Bug 1759659

Summary: [azure] MachineWithNoRunningPhase firing even when machines are running
Product: OpenShift Container Platform Reporter: Abhinav Dahiya <adahiya>
Component: Cloud ComputeAssignee: Alberto <agarcial>
Cloud Compute sub component: Other Providers QA Contact: Jianwei Hou <jhou>
Status: CLOSED CURRENTRELEASE Docs Contact:
Severity: medium    
Priority: unspecified CC: agarcial, inecas, jhou, vjaypurk, vlaad, wking, xtian, zhsun
Version: 4.3.0   
Target Milestone: ---   
Target Release: 4.3.0   
Hardware: Unspecified   
OS: Unspecified   
Whiteboard:
Fixed In Version: Doc Type: If docs needed, set a value
Doc Text:
Story Points: ---
Clone Of: Environment:
Last Closed: 2020-05-14 14:20:51 UTC Type: Bug
Regression: --- Mount Type: ---
Documentation: --- CRM:
Verified Versions: Category: ---
oVirt Team: --- RHEL 7.3 requirements from Atomic Host:
Cloudforms Team: --- Target Upstream Version:
Embargoed:

Description Abhinav Dahiya 2019-10-08 19:27:16 UTC
Description of problem:


example failing CI run: https://prow.svc.ci.openshift.org/view/gcs/origin-ci-test/pr-logs/pull/openshift_installer/2470/pull-ci-openshift-installer-master-e2e-azure/213

the test failed with MachineWithNoRunningPhase Alerts firing and the machines seem to be up.

Comment 3 Jianwei Hou 2019-10-22 04:59:05 UTC
MachineWithNoRunningPhase is fired when a machine is provisioned. The alert is soon cleared after machine reached 'Running' phase.

I think this is working correctly, so moving to verified.
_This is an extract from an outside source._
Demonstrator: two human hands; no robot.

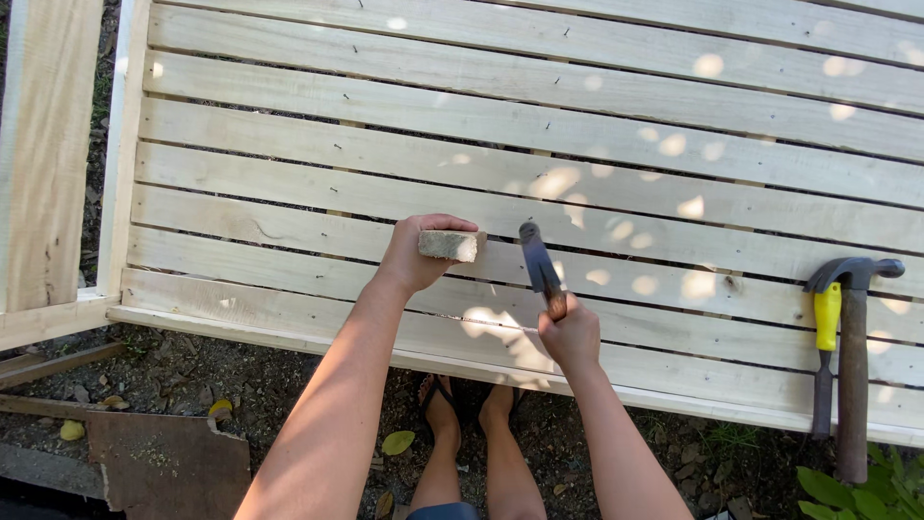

Comment 10 Alberto 2020-05-22 07:01:31 UTC
There's something preventing those machines from being fully gracefully terminated. That might be e.g PDBs or something else.
Can we please get must gather logs?

Comment 13 Alberto 2020-06-08 09:19:54 UTC
Hey Vedanti, the alert is legitimately triggering since machines are stuck "deleting". From the logs it seems the secret referenced by those machines has no perms to perform the deletion operation

2020-06-03T05:11:20.873424112Z E0603 05:11:20.873381       1 actuator.go:84] Machine error: failed to delete machine "cluster-wtcln-worker-eastus-4shjw": failed to delete machine: failed to delete vm cluster-wtcln-worker-eastus-4shjw in resource group cluster-wtcln-rg: compute.VirtualMachinesClient#Delete: Failure sending request: StatusCode=403 -- Original Error: Code="AuthorizationFailed" Message="The client '9b1463d5-687a-4397-a17d-b53e20961ee7' with object id '9b1463d5-687a-4397-a17d-b53e20961ee7' does not have authorization to perform action 'Microsoft.Compute/virtualMachines/delete' over scope '/subscriptions/117eba7c-c7b7-43a6-b9d6-d0f257dd71a5/resourceGroups/cluster-wtcln-rg/providers/Microsoft.Compute/virtualMachines/cluster-wtcln-worker-eastus-4shjw' or the scope is invalid. If access was recently granted, please refresh your credentials."

2020-06-03T05:11:30.956944884Z E0603 05:11:30.956903       1 actuator.go:84] Machine error: failed to delete machine "cluster-wtcln-worker-eastus-fnhsj": failed to delete machine: failed to delete vm cluster-wtcln-worker-eastus-fnhsj in resource group cluster-wtcln-rg: azure.BearerAuthorizer#WithAuthorization: Failed to refresh the Token for request to https://management.azure.com/subscriptions/117eba7c-c7b7-43a6-b9d6-d0f257dd71a5/resourceGroups/cluster-wtcln-rg/providers/Microsoft.Compute/virtualMachines/cluster-wtcln-worker-eastus-fnhsj?api-version=2018-10-01: StatusCode=0 -- Original Error: adal: Failed to execute the refresh request. Error = 'Post https://login.microsoftonline.com/4087a2a7-6506-40c1-86b4-1d0404c4969e/oauth2/token?api-version=1.0: dial tcp: lookup login.microsoftonline.com on 172.30.0.10:53: read udp 10.128.0.4:59119->172.30.0.10:53: i/o timeout'

Have the perms referenced by azure-cloud-credentials been manipulated out of band?

Can you please open a new BZ to track and discuss this?

Comment 15 W. Trevor King 2020-06-26 18:31:35 UTC
The "If access was recently granted, please refresh your credentials" error seems to have moved to bug 1846292.